**EXERCISE GOAL:**
In the data below, find the line that contains "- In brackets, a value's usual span" and the line that contains "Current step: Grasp". Copy both, plus every line between them, exactly.

================

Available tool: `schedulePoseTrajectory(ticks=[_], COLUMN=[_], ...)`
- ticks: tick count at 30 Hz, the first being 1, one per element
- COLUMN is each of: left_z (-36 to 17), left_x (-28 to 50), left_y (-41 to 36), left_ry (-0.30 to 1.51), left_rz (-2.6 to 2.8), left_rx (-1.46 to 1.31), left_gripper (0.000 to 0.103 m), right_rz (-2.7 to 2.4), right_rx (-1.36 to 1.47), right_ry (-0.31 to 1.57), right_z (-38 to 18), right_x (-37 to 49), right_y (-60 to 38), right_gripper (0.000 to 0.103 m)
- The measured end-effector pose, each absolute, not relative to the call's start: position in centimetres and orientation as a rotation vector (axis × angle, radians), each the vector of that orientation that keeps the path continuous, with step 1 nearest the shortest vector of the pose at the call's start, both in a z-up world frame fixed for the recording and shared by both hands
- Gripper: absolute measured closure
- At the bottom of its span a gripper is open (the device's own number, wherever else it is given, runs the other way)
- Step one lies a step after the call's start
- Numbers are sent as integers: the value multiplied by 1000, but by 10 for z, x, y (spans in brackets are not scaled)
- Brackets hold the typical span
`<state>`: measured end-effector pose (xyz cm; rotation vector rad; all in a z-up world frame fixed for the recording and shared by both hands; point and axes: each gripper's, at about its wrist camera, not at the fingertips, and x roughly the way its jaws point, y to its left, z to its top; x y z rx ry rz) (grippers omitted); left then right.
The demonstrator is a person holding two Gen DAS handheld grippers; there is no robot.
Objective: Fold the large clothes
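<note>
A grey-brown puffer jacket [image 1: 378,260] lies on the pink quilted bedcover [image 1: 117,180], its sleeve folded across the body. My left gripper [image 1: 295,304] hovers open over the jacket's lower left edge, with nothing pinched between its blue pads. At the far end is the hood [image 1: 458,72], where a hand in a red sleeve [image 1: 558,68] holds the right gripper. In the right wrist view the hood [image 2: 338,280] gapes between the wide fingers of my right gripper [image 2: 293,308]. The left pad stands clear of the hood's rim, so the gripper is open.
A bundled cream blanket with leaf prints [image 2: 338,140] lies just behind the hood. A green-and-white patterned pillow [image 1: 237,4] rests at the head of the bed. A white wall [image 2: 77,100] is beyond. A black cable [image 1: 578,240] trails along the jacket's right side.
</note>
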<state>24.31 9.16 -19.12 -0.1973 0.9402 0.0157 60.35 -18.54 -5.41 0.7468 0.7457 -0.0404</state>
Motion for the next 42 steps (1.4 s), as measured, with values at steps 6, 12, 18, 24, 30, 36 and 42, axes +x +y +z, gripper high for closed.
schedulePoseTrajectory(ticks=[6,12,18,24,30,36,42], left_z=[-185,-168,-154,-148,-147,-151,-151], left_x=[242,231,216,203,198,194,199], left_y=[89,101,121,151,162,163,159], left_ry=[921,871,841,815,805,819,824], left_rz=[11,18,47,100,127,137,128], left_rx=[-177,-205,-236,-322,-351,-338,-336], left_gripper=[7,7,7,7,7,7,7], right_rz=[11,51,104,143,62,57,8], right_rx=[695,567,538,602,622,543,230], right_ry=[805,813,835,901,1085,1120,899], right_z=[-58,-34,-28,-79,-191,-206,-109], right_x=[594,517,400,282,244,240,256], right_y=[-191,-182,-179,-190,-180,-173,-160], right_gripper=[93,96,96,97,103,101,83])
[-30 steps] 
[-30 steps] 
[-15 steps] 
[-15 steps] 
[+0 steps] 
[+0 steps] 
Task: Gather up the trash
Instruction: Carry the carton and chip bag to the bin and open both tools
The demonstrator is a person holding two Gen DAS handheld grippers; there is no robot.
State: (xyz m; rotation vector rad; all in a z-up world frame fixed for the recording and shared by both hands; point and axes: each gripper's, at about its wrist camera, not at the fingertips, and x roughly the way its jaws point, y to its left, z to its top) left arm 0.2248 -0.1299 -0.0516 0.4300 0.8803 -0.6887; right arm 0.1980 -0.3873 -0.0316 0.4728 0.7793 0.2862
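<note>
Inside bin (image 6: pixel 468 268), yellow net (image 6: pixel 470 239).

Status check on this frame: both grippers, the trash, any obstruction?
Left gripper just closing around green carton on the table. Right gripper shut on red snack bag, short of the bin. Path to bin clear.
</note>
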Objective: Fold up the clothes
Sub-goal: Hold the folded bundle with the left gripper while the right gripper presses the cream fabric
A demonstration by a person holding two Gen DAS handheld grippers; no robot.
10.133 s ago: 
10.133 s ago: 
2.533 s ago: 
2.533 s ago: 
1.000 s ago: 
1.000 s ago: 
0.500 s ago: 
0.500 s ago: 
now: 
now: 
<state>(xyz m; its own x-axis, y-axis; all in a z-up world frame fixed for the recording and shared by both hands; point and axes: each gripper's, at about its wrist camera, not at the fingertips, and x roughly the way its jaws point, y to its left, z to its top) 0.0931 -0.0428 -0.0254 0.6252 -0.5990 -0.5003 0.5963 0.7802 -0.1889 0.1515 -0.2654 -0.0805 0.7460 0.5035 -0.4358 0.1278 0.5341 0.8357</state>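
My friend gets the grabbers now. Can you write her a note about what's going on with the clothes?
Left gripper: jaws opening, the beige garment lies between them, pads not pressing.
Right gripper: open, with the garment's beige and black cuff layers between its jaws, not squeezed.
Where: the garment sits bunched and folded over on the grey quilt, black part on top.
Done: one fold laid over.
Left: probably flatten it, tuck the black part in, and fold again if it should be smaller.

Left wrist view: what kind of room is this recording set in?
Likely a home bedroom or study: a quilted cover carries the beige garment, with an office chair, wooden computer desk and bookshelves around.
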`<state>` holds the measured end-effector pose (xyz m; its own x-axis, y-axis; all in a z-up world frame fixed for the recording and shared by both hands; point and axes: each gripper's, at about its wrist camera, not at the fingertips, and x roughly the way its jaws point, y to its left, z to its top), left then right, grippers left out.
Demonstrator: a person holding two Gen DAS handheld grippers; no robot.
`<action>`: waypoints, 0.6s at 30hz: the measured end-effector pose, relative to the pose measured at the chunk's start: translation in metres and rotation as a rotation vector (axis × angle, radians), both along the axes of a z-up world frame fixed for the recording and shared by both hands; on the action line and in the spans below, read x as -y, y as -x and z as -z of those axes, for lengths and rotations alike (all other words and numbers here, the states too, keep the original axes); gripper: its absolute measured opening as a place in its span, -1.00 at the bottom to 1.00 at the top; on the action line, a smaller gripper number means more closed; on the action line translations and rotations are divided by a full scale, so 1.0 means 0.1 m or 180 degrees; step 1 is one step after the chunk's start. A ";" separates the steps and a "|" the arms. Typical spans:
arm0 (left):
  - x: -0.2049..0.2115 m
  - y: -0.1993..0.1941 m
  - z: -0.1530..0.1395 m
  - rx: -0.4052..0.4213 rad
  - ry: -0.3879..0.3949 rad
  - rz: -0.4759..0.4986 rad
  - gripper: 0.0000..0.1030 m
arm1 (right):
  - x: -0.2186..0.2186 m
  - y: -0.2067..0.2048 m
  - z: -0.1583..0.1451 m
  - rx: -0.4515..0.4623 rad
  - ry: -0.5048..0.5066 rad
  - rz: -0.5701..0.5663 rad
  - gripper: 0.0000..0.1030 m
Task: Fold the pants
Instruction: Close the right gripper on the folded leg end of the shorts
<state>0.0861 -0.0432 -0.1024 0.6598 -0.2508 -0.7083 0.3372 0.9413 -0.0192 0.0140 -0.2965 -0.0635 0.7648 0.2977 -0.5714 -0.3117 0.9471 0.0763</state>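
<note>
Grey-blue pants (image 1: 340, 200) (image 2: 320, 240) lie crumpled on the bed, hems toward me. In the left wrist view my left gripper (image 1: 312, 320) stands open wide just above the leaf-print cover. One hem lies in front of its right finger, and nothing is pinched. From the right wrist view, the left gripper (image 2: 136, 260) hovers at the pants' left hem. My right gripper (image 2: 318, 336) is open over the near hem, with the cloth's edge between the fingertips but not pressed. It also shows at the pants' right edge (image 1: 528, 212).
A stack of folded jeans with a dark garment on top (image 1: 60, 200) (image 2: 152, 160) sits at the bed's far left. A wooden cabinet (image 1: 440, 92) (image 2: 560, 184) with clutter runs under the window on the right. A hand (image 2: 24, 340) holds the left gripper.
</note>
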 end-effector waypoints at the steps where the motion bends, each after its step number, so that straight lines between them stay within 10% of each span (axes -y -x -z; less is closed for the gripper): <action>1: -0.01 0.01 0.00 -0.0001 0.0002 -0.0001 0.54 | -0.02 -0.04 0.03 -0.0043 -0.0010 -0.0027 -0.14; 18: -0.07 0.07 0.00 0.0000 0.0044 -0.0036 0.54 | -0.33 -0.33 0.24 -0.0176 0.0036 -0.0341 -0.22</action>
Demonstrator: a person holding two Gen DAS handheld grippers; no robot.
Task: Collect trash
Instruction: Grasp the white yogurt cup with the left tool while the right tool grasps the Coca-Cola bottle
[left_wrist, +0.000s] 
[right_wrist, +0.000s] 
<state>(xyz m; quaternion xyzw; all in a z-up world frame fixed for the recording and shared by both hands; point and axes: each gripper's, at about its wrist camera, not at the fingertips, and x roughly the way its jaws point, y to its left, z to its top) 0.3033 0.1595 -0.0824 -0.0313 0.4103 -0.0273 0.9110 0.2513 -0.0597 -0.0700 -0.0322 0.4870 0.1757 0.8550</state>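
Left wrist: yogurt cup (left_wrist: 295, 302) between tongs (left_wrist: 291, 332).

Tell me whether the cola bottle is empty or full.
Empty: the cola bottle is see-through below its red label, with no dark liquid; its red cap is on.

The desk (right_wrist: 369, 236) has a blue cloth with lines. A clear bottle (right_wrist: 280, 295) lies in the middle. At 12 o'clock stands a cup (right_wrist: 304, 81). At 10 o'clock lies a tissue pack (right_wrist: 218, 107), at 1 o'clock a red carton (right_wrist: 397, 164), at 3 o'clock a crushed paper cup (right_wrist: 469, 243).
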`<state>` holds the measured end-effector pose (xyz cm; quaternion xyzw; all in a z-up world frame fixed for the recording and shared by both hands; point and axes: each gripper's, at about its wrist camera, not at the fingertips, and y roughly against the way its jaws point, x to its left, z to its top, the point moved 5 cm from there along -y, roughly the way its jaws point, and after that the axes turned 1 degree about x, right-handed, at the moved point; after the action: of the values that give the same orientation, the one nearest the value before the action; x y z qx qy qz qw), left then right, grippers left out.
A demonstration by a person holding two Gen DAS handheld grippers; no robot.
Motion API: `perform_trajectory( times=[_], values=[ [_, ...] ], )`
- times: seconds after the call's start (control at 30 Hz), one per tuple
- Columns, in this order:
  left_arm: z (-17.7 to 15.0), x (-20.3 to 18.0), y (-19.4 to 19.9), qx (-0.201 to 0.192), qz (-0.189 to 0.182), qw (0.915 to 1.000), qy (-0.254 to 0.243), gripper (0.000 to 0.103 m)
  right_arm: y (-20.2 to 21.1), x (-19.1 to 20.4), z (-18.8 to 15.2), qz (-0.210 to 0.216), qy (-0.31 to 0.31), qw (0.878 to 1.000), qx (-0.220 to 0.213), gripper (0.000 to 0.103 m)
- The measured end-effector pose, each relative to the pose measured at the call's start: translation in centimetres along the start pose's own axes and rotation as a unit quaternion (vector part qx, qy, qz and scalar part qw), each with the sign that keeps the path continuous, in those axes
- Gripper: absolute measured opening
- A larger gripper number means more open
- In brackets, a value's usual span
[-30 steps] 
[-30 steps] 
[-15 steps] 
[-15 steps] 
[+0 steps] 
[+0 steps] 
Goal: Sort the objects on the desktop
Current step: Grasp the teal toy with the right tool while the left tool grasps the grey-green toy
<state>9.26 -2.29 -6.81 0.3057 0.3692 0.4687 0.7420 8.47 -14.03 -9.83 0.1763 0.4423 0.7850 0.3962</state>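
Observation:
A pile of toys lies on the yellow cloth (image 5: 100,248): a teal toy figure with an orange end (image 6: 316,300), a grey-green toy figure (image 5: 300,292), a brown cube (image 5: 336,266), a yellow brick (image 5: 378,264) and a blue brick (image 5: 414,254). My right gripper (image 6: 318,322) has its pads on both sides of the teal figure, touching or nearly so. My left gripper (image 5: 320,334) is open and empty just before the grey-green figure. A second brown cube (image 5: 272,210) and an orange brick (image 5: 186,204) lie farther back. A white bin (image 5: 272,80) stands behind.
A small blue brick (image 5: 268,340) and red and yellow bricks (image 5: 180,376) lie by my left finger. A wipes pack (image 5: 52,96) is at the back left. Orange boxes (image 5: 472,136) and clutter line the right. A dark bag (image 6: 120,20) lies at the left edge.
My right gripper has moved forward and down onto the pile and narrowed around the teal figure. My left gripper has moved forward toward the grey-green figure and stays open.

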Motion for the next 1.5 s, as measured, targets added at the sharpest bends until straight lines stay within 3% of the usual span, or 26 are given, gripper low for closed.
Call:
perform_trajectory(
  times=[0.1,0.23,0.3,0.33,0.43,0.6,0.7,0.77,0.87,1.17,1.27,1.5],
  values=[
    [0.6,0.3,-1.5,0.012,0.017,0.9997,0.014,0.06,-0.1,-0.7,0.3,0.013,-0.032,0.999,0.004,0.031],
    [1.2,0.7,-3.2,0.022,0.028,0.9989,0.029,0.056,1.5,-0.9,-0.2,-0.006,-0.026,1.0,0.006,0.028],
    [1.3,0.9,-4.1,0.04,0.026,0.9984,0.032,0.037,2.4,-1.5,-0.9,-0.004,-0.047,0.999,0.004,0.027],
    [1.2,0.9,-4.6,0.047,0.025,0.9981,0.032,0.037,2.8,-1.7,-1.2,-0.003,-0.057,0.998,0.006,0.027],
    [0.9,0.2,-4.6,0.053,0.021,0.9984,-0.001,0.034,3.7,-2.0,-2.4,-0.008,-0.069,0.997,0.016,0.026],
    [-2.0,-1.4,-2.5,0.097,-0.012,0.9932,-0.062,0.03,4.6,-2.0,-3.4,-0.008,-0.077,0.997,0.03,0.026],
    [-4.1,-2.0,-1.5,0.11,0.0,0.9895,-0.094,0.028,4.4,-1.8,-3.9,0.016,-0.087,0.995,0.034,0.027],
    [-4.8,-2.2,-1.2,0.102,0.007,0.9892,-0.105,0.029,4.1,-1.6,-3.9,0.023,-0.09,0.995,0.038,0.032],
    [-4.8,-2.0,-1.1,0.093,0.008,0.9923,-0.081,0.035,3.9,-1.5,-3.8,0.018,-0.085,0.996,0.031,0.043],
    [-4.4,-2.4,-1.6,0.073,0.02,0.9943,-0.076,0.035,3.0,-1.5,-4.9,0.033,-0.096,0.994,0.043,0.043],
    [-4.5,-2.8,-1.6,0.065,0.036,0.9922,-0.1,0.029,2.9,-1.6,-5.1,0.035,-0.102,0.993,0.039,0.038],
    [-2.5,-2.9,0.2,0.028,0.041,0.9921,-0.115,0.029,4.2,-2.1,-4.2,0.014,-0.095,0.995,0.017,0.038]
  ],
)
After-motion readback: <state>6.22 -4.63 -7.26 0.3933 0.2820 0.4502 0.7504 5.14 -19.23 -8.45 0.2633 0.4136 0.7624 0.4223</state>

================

**EXERCISE ANSWER:**
- In brackets, a value's usual span
[-30 steps] 
[-30 steps] 
[-15 steps] 
[-15 steps] 
[+0 steps] 
[+0 steps] 
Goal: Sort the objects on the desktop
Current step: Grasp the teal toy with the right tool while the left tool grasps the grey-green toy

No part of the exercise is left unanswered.